At this stage of the litigation, we accept Plaintiff's allegations as true and draw reasonable inferences in Plaintiff's favor. In 1991, James Knapp, a Caucasian male, was hired by the City of Markham to work as a patrolman for the Markham Police Department (MPD). R. 20 (Compl.) ¶ 16. Over the years, Knapp received several promotions, served on the South Suburban Major Crimes Task Force, and maintained an exemplary record with the MPD. Id. ¶¶ 17-19. Knapp was also well-regarded by his colleagues. In February 2005, MPD employees wrote a letter to the Mayor of Markham, David Webb, Jr., advocating that Knapp be promoted to Chief of the Markham Police Department. Id. ¶ 21. Knapp received a promotion that year, but not to Chief of Police; rather, Knapp was promoted to the position of Deputy Chief in May 2005. Id. ¶ 17. Some time in 2005 Knapp learned that the Chief of Police, Pascal Crawford, planned to fire five officers for violating the City of Markham's residency requirement. Id. ¶ 23. Knapp met with Mayor Webb and recommended that, instead of termination, the officers should be given an opportunity to comply with the residency requirement. Id. ¶ 23. Knapp explained that the residency requirement had not been enforced for at least fifteen years. Id. Mayor Webb disregarded Knapp's advice, and Crawford fired the officers. Id. ¶ 24.

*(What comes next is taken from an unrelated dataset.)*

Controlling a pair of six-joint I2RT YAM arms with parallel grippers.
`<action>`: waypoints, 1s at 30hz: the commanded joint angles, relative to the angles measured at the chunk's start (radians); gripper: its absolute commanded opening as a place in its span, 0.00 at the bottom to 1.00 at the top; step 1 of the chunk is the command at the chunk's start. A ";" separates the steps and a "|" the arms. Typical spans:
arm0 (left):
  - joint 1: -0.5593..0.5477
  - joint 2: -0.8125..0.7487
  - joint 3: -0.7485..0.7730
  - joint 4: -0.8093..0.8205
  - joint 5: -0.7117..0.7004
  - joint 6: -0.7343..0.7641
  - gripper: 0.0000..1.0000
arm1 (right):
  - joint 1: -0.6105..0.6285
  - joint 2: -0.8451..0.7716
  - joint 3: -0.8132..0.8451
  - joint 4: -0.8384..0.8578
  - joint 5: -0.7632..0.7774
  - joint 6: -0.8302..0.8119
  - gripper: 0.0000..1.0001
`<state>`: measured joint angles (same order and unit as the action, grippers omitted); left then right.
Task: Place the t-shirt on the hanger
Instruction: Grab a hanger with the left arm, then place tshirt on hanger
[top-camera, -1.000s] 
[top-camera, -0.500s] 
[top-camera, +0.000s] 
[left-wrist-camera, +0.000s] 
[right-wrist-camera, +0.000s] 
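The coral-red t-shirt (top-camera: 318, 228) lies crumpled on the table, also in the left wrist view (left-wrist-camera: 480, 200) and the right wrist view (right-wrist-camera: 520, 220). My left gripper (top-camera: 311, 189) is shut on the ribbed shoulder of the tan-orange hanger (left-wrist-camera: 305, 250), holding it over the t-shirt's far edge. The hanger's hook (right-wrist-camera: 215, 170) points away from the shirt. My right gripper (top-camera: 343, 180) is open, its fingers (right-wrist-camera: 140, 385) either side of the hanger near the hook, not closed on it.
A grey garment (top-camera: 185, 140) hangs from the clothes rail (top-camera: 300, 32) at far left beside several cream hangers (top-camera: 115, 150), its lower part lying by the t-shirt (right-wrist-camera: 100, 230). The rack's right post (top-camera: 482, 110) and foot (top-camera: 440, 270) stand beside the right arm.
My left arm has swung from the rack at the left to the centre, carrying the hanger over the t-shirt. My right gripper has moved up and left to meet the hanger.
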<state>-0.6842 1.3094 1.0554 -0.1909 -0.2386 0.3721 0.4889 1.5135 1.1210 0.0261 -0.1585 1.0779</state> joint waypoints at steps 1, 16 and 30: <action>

In 2006, the City of Markham approved a project, proposed by Knapp, to renovate the Markham Police Department building. Id. ¶¶ 76-77. The City agreed to compensate Knapp for his time, services, and expenses related to the renovation. Id.
The City budgeted $100,000 for materials, and Knapp purchased the materials for the renovation. Id. ¶ 83. Knapp worked on the renovation project for around one year. Id. ¶ 79. He devoted his holidays and at least ten hours every weekend to renovating the building. Id. ¶ 79. Knapp claims that it would have cost the City approximately $1,000,000 to hire a contractor to perform the renovations. Id. ¶ 82. Instead, the City agreed to pay Knapp and other individuals to do the work. Id. ¶ 78. However, Knapp claims that he was not compensated for the time he spent working on the MPD renovation project. Id. ¶¶ 78, 84-85. Knapp's contract and wage claims arise from the City's alleged breach of the renovation agreement.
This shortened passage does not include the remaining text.